(Stored dataset items)

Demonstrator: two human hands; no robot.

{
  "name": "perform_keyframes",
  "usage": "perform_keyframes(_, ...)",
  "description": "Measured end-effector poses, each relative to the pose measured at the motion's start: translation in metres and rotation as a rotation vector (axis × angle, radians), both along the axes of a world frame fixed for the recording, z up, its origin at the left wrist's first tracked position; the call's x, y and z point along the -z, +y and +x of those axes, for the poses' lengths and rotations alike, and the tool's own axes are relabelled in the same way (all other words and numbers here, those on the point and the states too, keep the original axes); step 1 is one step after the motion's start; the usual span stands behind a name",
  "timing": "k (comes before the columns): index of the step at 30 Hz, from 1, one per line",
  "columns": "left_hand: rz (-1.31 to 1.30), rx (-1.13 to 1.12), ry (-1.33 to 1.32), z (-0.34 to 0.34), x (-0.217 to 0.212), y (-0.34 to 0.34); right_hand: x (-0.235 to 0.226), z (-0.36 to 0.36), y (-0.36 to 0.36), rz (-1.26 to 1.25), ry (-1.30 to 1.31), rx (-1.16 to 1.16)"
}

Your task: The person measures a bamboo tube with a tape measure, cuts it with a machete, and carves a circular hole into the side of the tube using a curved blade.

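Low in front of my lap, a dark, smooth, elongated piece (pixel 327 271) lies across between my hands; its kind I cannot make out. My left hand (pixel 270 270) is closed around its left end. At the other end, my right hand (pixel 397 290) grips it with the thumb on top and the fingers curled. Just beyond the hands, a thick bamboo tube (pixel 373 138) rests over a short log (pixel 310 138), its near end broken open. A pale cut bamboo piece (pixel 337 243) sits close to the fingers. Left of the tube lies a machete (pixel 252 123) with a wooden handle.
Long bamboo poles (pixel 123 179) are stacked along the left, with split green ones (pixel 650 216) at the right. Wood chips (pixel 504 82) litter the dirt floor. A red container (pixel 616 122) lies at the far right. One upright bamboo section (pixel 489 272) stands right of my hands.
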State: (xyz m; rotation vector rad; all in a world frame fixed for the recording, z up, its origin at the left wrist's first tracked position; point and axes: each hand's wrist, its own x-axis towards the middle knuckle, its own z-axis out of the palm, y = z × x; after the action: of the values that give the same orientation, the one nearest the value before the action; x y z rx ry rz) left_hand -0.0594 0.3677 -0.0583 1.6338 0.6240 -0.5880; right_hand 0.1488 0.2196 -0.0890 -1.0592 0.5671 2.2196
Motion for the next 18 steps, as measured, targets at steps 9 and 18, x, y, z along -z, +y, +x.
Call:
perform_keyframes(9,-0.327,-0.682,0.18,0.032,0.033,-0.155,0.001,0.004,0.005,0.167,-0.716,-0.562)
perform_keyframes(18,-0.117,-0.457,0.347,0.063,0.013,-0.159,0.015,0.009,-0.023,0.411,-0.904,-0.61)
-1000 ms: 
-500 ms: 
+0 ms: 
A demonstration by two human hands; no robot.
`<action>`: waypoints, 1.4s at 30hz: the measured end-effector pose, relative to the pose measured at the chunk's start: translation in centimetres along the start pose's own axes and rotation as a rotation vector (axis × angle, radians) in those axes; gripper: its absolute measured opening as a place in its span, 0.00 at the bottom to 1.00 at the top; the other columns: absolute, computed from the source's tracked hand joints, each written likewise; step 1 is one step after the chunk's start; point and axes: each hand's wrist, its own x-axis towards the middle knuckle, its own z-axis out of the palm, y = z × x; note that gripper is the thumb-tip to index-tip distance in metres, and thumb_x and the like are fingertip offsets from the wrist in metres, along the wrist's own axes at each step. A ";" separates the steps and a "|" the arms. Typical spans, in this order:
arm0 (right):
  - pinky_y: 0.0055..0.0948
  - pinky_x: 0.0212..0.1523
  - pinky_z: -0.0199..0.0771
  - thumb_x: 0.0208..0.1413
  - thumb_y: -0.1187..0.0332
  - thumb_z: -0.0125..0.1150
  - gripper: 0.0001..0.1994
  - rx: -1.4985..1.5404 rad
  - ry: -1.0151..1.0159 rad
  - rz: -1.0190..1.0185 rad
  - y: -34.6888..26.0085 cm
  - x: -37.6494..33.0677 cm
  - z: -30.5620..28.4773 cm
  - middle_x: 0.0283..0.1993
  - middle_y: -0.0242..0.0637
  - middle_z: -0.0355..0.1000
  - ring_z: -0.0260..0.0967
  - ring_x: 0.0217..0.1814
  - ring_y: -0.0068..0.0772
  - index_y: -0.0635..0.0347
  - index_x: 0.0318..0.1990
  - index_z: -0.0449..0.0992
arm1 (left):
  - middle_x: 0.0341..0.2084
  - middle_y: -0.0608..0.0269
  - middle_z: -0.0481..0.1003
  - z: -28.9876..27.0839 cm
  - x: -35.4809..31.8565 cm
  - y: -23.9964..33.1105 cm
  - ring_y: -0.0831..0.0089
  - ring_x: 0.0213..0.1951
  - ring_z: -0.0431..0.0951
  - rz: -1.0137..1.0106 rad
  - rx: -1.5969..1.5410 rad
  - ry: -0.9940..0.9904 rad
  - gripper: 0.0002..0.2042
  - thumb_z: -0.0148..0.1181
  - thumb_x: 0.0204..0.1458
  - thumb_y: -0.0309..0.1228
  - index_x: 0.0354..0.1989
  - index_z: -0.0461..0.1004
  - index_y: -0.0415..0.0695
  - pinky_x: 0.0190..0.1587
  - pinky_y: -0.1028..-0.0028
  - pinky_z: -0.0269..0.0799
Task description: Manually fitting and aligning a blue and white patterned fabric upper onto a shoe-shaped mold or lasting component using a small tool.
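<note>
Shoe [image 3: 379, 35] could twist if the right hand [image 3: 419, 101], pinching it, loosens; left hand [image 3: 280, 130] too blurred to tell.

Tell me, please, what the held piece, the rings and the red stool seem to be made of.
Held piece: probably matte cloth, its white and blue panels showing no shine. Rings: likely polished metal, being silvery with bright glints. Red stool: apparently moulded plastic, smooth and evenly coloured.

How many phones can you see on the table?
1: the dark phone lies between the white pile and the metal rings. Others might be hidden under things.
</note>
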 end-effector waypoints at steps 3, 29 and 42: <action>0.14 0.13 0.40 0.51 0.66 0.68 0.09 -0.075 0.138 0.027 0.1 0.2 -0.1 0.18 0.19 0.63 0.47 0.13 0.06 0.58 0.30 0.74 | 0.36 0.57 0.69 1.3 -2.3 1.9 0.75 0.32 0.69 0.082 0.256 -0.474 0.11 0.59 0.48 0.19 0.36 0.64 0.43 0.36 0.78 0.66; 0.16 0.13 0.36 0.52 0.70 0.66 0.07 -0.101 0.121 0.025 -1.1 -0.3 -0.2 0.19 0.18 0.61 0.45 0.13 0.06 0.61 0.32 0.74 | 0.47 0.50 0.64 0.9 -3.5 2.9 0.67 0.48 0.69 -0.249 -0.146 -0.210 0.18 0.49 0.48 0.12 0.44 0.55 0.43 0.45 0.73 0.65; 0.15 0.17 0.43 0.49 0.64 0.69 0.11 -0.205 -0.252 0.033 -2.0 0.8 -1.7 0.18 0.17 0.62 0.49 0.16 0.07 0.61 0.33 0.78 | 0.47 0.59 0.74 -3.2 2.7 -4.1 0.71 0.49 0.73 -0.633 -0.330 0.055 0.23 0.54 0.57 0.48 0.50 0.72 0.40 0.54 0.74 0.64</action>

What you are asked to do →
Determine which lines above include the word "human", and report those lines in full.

Task output →
Demonstrator: two human hands; no robot.
A demonstration by two human hands; no robot.

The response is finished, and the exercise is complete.